Suppose I have a class Matrix5x5
(with suitably overloaded index operators) and I write a method trace
for calculating the sum of its diagonal elements:
double Matrix5x5::trace(void){
double t(0.0);
for(int i(0); i <= 4; ++i){
t += (*this)[i][i];
}
return t;
}
Of course, if I instead wrote:
return (*this)[0][0]+(*this)[1][1]+(*this)[2][2]+(*this)[3][3]+(*this)[4][4];
then I would be sure to avoid the overhead of declaring and incrementing my i
variable. But it feels quite stupid to write out all those terms!
Since my loop has a constexpr
number of terms that happens to be quite small, would a compiler inline it for me?
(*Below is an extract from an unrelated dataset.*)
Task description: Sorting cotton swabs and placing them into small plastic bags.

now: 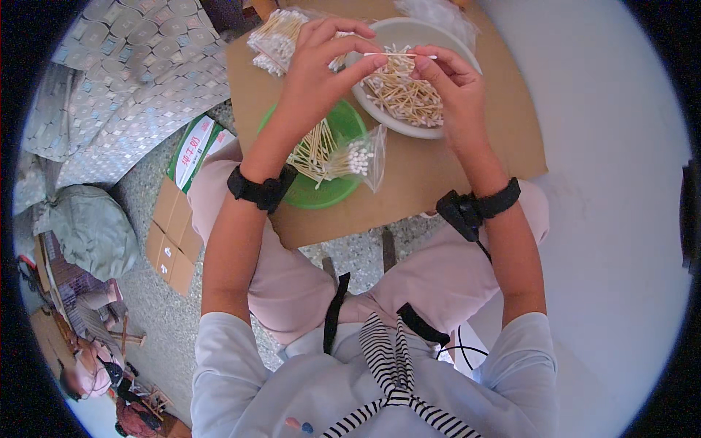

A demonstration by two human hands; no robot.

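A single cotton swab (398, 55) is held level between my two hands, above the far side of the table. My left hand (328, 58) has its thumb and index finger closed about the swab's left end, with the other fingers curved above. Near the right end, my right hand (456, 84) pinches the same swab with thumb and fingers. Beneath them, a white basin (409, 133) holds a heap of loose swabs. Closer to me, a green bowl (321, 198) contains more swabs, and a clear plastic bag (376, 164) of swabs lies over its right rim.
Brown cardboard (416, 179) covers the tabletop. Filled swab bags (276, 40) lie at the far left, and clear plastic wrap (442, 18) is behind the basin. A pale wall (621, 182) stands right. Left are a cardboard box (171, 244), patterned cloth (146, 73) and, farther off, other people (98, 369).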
Yes! GCC does it at optimization level -O1
and above, and clang does it at optimization level -O2
and above.
I tested it using this code:
struct Matrix5x5 {
double values[5][5];
Matrix5x5() : values() {}
double trace() {
double sum = 0.0;
for(int i = 0; i < 5; i++) {
sum += values[i][i];
}
return sum;
}
};
double trace_of(Matrix5x5& m) {
return m.trace();
}
And this is the assembly produced by both gcc and clang:
trace_of(Matrix5x5&):
pxor xmm0, xmm0
addsd xmm0, QWORD PTR [rdi]
addsd xmm0, QWORD PTR [rdi+48]
addsd xmm0, QWORD PTR [rdi+96]
addsd xmm0, QWORD PTR [rdi+144]
addsd xmm0, QWORD PTR [rdi+192]
ret
You can play around with the code, and look at the corresponding assembly here: https://godbolt.org/z/p2uF0E.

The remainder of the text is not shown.